Excerpts from a dataset
━━━━━━

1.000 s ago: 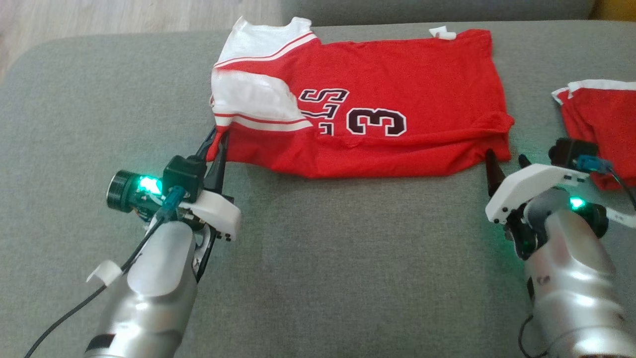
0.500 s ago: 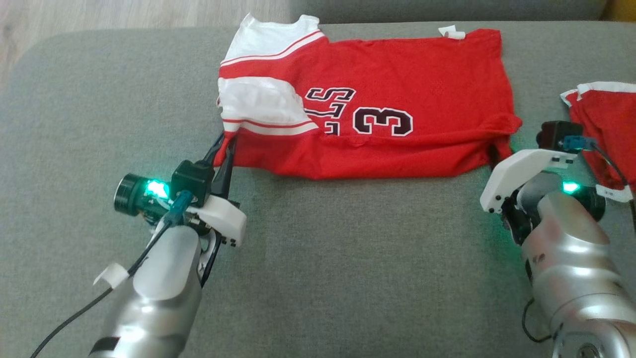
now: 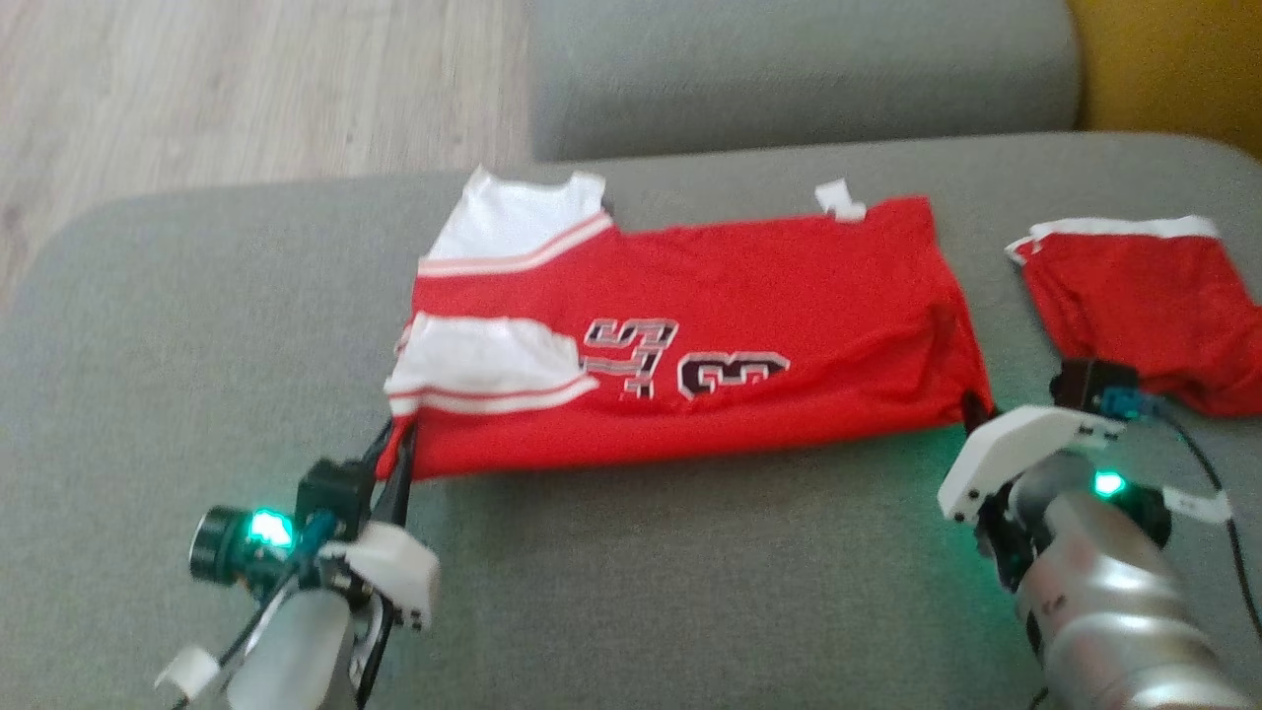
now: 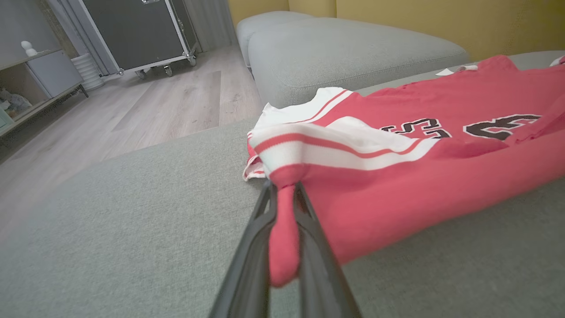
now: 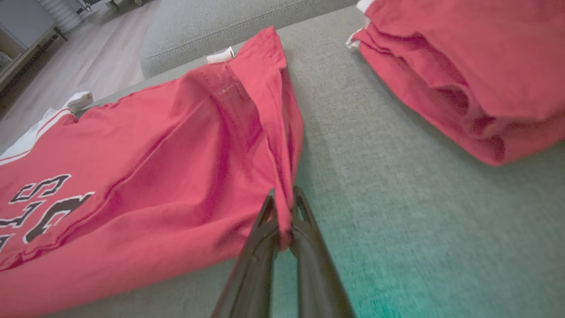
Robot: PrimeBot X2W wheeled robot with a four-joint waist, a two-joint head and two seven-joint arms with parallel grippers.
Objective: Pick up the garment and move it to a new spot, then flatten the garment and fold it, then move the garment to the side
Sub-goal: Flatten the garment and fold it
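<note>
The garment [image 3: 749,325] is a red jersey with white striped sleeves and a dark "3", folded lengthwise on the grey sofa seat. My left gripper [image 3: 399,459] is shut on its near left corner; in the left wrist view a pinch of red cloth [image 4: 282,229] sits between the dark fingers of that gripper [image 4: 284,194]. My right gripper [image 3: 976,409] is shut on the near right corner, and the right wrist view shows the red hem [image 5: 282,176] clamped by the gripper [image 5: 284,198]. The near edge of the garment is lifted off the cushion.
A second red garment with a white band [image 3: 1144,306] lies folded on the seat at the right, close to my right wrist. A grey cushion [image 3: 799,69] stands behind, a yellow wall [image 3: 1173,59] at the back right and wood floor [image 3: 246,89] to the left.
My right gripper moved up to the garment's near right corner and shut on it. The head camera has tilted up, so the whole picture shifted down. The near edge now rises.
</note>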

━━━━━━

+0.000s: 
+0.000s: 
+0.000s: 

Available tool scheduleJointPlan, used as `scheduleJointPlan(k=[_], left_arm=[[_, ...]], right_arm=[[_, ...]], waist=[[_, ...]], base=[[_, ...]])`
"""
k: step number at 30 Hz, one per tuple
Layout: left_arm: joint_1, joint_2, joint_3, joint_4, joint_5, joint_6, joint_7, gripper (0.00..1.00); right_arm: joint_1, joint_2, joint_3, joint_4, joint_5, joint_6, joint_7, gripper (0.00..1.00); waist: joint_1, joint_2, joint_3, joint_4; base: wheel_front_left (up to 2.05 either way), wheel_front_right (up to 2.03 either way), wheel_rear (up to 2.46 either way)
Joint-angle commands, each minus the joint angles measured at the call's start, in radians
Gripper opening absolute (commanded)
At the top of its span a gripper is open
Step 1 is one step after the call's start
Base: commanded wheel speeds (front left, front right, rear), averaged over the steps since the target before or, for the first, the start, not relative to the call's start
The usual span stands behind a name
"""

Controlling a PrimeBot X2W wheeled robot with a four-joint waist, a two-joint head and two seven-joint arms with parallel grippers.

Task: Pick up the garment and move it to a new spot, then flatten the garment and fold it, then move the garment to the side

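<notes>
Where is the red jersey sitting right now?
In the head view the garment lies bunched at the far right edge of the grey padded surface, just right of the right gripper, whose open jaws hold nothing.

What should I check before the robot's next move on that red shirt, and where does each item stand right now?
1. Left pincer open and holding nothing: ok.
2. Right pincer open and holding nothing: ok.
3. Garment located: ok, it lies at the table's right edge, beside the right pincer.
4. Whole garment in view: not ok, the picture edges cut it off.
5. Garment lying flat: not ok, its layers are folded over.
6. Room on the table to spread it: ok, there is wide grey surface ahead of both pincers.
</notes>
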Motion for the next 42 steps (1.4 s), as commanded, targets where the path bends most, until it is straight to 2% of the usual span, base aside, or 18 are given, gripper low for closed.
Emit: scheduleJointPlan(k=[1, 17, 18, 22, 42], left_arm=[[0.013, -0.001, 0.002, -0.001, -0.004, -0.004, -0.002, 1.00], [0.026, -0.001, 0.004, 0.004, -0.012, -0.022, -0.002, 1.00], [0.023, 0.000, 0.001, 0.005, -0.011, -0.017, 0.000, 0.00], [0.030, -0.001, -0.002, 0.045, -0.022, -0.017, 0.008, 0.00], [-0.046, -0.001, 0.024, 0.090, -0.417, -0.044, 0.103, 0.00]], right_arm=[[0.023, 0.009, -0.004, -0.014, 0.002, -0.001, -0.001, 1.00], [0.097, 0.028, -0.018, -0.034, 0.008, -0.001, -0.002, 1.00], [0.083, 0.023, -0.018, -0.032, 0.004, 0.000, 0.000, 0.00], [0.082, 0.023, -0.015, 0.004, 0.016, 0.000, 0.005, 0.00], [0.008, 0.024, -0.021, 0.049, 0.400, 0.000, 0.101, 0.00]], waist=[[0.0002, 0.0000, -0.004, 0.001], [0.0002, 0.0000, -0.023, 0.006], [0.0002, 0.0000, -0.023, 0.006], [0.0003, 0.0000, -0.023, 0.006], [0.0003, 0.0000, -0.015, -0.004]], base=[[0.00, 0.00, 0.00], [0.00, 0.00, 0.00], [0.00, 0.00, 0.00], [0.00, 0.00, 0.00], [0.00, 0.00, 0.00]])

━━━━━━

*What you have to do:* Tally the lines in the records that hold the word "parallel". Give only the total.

*Solution to this exercise:* 2